Tidhar recalled another story about twin babies being saved from death.  

“There was a young man serving as a soldier on the frontlines who recently turned to us and he said his girlfriend was pregnant and they were really scared, and didn’t know what to do. She was pregnant with twins, so we linked her to a wonderful volunteer to get emotional support and they are going ahead with the birth. 

Tidhar herself worked as a social worker for 12 years before getting involved in the charity. “I was looking for a job and I thought that’s what I want to do. It’s been a huge privilege. I was always uncomfortable with abortion but I had no tools to offer these women, so I came to EFRAT and found this amazing program whereby you can say to the woman: ‘You can do this. It’s going to be ok. It will be a challenge because life is challenging but it’s going to be ok.’”  

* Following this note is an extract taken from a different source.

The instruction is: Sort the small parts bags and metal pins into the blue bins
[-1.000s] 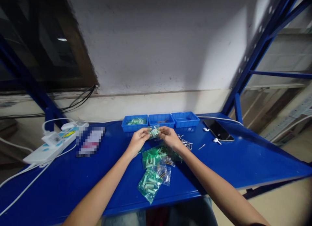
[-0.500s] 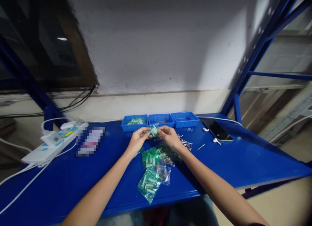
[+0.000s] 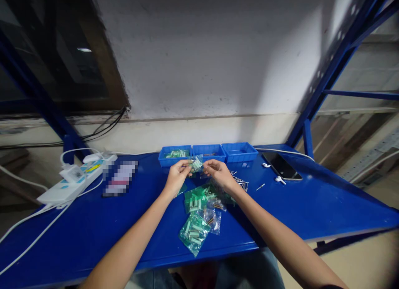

Tidhar said that online and readily accessible visuals means people are more informed about the development of babies in the womb. “But the information which is not available is how you are going to feel after having an abortion. Every day I speak with women who have such anguish and grief from abortions. It doesn’t go away. It just doesn’t go away. 

“One of the questions we ask these women is: did you have an abortion in the past? If she says she did have an abortion, I will always ask: ‘How was the experience for you?’ And I hear terrible things. Often women turn to us to avoid another abortion and say they will do anything not to go through that again.”

Tidhar hopes that the “cluster of men” fighting in the Israeli army, who understand that babies are a gift of life, will grow. She also wants “every woman in Israel” to know that there are people and ministries like EFRAT to support them, to help and “be part of it.”

“I hope fewer women stand in front of us having made that terrible decision to abort and if they did, they should know they are not alone because we are there for them. We enter a woman’s life at such a stormy point. She has to make a decision quickly, at a crossroads, and it’s so important to be there and give a hand and help.”